◆ Work task: From the entries below, say how many lines carry the word "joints", and give nothing but the number.

..........

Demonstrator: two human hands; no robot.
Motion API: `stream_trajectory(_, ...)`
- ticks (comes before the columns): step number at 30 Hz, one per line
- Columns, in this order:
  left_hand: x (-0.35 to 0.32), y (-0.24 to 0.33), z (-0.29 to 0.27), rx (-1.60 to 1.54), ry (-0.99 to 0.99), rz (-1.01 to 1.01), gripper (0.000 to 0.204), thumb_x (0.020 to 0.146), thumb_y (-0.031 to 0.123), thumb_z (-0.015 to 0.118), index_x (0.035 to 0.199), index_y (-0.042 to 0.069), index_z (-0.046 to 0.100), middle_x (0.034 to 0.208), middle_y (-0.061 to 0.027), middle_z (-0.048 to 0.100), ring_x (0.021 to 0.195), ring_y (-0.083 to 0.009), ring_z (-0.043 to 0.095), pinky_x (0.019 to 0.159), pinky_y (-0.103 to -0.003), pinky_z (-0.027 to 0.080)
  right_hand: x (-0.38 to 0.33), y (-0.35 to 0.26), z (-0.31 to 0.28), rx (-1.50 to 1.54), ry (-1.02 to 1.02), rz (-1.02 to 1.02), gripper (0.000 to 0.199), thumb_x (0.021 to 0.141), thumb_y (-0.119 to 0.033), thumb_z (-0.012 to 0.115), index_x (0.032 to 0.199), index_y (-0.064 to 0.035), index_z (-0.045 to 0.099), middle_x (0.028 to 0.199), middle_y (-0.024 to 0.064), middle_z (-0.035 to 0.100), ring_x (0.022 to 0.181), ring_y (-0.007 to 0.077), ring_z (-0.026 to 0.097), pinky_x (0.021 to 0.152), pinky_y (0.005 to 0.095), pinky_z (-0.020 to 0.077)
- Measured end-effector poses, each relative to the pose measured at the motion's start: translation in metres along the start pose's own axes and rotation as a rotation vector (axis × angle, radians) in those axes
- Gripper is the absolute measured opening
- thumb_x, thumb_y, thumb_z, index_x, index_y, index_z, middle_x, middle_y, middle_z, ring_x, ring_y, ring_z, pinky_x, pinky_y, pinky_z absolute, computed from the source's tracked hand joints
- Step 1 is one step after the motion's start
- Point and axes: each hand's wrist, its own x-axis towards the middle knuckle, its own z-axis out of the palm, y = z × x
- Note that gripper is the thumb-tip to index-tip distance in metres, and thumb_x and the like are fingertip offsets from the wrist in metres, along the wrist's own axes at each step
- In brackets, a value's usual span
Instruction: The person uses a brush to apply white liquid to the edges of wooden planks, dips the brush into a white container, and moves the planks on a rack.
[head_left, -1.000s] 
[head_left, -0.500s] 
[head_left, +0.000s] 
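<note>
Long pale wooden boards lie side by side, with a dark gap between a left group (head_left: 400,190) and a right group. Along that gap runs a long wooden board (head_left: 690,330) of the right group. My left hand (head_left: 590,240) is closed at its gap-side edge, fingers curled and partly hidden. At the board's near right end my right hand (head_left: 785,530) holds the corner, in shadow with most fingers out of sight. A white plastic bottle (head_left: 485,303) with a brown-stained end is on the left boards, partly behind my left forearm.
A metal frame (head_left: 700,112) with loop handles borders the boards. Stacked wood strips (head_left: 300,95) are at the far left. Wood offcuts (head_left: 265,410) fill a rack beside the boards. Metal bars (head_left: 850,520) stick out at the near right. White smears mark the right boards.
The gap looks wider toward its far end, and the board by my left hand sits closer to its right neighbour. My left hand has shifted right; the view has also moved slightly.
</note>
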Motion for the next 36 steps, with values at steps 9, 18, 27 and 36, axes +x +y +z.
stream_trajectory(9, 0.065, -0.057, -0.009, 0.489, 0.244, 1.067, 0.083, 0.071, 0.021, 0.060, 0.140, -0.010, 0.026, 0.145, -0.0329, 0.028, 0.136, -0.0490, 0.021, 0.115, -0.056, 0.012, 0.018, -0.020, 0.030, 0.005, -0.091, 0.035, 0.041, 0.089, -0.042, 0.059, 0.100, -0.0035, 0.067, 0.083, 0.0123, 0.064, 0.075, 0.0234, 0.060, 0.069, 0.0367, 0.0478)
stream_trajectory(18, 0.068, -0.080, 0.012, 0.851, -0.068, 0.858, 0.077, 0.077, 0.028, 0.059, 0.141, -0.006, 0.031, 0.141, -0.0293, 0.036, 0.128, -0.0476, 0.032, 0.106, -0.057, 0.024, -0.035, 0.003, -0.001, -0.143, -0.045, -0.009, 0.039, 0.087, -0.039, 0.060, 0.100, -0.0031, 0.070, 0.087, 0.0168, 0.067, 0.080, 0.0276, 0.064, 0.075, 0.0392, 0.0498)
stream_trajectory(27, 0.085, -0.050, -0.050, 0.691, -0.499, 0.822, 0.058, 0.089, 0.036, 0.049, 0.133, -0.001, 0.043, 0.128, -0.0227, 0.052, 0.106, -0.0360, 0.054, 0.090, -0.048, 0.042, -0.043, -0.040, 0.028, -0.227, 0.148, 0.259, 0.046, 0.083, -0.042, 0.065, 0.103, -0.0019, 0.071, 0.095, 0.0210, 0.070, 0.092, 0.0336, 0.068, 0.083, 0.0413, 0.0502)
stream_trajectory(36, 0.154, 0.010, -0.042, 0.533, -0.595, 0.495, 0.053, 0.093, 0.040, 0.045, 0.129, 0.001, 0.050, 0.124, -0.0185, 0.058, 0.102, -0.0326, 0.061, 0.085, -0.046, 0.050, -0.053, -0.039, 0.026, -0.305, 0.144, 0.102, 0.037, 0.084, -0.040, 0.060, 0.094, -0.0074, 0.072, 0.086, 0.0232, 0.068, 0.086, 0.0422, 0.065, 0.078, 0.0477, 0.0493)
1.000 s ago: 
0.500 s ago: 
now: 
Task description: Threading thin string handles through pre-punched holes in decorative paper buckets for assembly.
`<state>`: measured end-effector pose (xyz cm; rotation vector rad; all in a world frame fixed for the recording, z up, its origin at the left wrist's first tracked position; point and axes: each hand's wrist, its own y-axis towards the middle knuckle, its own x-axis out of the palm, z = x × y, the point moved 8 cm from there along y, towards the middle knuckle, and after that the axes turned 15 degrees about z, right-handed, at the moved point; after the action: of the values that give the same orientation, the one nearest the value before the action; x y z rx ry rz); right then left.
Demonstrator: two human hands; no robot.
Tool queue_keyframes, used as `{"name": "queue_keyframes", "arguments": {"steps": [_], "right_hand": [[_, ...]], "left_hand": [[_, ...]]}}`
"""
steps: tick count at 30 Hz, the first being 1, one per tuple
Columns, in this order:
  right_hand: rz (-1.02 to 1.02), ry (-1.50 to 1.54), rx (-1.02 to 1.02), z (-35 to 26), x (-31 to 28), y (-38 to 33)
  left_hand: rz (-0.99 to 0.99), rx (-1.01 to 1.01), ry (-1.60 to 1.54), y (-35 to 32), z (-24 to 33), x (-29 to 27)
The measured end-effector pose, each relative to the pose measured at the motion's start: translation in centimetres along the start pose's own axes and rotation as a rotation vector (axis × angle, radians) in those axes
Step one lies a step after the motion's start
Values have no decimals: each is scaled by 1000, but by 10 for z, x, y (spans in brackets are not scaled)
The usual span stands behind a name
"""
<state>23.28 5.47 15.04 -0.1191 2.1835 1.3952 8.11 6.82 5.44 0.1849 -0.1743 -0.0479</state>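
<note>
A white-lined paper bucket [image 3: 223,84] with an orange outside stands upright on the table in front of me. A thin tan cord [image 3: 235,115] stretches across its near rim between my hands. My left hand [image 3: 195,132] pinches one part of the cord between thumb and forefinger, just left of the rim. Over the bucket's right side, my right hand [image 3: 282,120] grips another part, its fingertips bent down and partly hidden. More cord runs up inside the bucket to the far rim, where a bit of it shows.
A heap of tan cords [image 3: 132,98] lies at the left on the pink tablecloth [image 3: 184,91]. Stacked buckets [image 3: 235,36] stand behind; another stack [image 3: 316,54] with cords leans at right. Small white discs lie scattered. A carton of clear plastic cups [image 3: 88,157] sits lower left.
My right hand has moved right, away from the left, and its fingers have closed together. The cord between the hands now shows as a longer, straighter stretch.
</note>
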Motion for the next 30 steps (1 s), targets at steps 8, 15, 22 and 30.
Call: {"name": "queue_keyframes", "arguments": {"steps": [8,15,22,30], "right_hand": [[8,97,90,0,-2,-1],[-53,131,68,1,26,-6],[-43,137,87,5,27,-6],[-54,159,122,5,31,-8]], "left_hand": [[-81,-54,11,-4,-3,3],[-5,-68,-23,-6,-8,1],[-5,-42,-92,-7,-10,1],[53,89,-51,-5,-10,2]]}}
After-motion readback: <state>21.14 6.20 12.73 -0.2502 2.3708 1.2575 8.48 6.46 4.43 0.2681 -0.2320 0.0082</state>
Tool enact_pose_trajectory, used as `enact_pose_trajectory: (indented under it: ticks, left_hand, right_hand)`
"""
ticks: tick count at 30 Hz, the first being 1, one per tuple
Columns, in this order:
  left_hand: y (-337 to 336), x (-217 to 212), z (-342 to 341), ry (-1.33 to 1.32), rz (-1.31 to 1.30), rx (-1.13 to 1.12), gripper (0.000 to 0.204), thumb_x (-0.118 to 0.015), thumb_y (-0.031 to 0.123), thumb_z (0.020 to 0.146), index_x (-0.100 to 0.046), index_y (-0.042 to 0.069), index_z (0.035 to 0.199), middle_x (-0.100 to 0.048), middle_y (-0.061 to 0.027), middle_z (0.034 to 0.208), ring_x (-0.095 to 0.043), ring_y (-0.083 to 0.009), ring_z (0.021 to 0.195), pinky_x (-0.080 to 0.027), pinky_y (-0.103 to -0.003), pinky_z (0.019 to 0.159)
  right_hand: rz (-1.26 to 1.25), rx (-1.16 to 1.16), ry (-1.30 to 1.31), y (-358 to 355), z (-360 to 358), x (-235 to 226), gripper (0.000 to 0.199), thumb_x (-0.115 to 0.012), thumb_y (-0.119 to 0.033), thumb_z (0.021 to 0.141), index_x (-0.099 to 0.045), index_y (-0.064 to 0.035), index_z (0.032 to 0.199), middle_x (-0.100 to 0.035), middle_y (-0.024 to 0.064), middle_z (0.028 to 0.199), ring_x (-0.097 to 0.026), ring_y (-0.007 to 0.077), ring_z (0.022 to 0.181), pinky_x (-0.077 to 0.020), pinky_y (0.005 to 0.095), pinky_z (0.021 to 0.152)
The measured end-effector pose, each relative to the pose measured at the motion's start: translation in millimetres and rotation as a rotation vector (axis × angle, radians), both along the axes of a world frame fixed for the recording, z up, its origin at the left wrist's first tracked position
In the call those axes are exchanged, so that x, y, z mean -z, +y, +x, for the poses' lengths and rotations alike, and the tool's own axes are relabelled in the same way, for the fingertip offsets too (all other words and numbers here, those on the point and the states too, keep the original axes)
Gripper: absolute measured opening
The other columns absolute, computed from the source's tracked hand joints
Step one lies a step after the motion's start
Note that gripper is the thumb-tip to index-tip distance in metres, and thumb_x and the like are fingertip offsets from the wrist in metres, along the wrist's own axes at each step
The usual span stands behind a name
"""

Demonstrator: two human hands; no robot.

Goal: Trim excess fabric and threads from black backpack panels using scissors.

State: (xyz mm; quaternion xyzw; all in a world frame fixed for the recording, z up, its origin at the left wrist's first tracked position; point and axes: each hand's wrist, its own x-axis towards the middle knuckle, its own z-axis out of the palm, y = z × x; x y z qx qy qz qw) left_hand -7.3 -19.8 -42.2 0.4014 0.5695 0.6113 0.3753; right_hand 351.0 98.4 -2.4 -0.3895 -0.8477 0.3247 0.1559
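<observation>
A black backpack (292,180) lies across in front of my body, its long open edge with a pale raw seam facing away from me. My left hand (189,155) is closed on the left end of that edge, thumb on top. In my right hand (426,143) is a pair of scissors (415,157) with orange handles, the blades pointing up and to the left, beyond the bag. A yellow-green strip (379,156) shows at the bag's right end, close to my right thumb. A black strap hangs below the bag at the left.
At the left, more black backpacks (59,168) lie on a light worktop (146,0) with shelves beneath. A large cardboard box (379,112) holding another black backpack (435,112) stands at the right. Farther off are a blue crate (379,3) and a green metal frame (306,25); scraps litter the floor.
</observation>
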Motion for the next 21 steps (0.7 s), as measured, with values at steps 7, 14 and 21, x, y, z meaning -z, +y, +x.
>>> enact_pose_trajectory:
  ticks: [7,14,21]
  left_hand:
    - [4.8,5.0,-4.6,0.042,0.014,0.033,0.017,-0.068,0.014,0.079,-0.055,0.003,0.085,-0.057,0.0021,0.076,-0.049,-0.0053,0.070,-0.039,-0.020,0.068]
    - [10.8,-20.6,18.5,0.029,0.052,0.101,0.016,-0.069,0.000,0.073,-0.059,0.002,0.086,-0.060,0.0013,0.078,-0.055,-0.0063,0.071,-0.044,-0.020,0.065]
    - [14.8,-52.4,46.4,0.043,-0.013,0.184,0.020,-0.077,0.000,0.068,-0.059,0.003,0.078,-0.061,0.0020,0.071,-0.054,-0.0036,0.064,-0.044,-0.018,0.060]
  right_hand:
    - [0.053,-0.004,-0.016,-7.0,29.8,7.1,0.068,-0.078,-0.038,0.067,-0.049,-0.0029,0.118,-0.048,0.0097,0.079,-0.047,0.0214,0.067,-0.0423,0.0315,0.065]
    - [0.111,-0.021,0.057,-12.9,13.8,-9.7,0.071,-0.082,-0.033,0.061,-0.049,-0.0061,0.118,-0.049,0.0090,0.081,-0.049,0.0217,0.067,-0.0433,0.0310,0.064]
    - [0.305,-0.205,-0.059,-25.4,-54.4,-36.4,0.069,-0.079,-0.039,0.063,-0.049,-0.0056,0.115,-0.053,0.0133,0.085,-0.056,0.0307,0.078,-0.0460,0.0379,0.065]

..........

◆ Answer space: 2